Domains involved in the regulation of SW480 tumor growth. (A) Schematics of pLNCX2-based retroviral constructs (a-e). Empty red and blue circles indicate the relative positions of lipid phosphatase and RGD cell adhesion domains, respectively. Filled red and blue circles indicate phosphatase-inactive (PI) and RAD (adhesion defective) domains, respectively. Black boxes represent transmembrane segments.
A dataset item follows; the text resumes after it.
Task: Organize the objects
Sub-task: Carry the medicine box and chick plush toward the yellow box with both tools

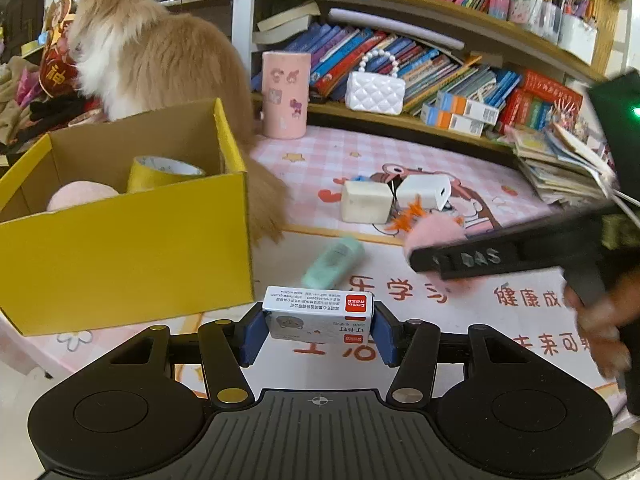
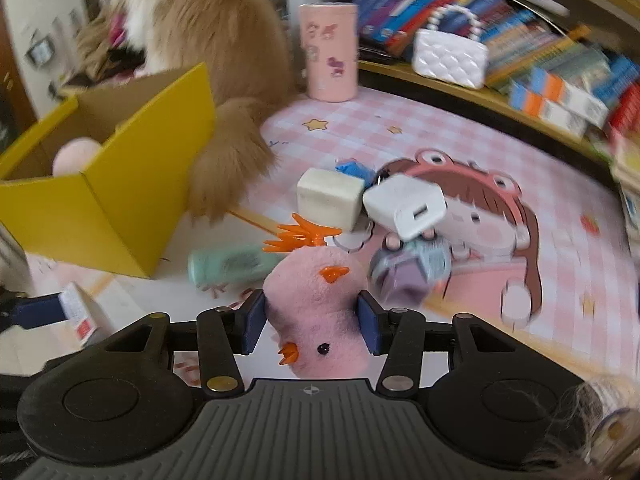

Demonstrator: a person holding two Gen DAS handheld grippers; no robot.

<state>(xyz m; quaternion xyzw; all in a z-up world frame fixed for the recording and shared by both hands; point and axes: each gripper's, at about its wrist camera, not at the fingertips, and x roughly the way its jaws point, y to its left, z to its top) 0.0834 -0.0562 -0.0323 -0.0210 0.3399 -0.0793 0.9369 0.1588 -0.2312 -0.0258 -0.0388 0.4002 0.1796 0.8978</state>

Three copies of hemagglutinin (HA) epitopes were fused to the N-terminal and in-frame to the open reading frame of the cDNAs. (B) Equivalent protein expression and phosphorylation states of β-catenin and CYCLIN-D1 proteins were analyzed by immunoblotting with anti-HA, anti-β-catenin, anti-p-β-catenin, and anti-CYCLIN-D1 antibodies. Equal loading of proteins across the lanes were determined with the anti-GRB-2 antibody. All blots are representative of those obtained in at least three separate experiments with similar results. (C) LPP3 expression potentiates SW480 tumor growth. Nude mice were injected subcutaneously with SW480 cells (~ 2 × 10⁴) expressing the indicated constructs. After 21 days, the tumor outgrowths were measured and photographed. (n = 12, ¶ P < 0.005 vs. vector alone group). (D) Representative pictures of primary tumors in nude mice injected with SW480 cells expressing the indicated constructs.